──────── Provided data ────────

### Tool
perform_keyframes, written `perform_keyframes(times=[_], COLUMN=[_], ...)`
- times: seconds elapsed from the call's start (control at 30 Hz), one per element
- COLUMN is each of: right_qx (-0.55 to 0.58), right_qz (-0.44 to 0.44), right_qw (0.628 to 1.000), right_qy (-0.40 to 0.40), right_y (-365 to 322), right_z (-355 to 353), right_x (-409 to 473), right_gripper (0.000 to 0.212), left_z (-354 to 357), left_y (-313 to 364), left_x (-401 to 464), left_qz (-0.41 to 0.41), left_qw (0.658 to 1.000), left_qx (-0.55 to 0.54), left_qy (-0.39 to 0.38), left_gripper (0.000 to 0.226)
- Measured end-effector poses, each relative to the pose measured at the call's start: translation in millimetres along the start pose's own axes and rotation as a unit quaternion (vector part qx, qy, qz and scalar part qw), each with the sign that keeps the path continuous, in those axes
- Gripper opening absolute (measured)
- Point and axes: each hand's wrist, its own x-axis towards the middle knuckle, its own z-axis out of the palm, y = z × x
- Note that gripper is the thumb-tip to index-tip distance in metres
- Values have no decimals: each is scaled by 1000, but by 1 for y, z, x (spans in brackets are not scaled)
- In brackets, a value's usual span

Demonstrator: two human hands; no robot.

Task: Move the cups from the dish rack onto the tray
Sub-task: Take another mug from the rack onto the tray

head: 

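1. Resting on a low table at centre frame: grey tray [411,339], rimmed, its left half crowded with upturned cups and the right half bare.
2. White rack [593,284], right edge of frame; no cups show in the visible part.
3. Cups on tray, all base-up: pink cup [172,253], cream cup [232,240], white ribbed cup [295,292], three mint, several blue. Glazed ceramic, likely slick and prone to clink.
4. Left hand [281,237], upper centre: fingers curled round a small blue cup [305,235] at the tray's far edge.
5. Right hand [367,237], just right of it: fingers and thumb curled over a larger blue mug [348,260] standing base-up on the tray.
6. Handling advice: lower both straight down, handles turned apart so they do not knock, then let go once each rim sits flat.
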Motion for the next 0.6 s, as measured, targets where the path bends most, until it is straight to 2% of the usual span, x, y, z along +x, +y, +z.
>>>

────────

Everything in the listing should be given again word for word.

**Answer space:**
### Tool
perform_keyframes, written `perform_keyframes(times=[_], COLUMN=[_], ...)`
- times: seconds elapsed from the call's start (control at 30 Hz), one per element
- COLUMN is each of: right_qx (-0.55 to 0.58), right_qz (-0.44 to 0.44), right_qw (0.628 to 1.000), right_qy (-0.40 to 0.40), right_y (-365 to 322), right_z (-355 to 353), right_x (-409 to 473), right_gripper (0.000 to 0.212), left_z (-354 to 357), left_y (-313 to 364), left_x (-401 to 464), left_qz (-0.41 to 0.41), left_qw (0.658 to 1.000), left_qx (-0.55 to 0.54), left_qy (-0.39 to 0.38), left_gripper (0.000 to 0.226)
- Measured end-effector poses, each relative to the pose measured at the call's start: translation in millimetres along the start pose's own axes and rotation as a unit quaternion (vector part qx, qy, qz and scalar part qw), each with the sign that keeps the path continuous, in those axes
- Gripper opening absolute (measured)
- Point and axes: each hand's wrist, its own x-axis towards the middle knuckle, its own z-axis out of the palm, y = z × x
- Note that gripper is the thumb-tip to index-tip distance in metres
- Values have no decimals: each is scaled by 1000, but by 1 for y, z, x (spans in brackets are not scaled)
- In brackets, a value's usual span

Demonstrator: two human hands; no robot.

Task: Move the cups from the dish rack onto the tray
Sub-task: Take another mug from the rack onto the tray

head: 

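1. Resting on a low table at centre frame: grey tray [411,339], rimmed, its left half crowded with upturned cups and the right half bare.
2. White rack [593,284], right edge of frame; no cups show in the visible part.
3. Cups on tray, all base-up: pink cup [172,253], cream cup [232,240], white ribbed cup [295,292], three mint, several blue. Glazed ceramic, likely slick and prone to clink.
4. Left hand [281,237], upper centre: fingers curled round a small blue cup [305,235] at the tray's far edge.
5. Right hand [367,237], just right of it: fingers and thumb curled over a larger blue mug [348,260] standing base-up on the tray.
6. Handling advice: lower both straight down, handles turned apart so they do not knock, then let go once each rim sits flat.
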Motion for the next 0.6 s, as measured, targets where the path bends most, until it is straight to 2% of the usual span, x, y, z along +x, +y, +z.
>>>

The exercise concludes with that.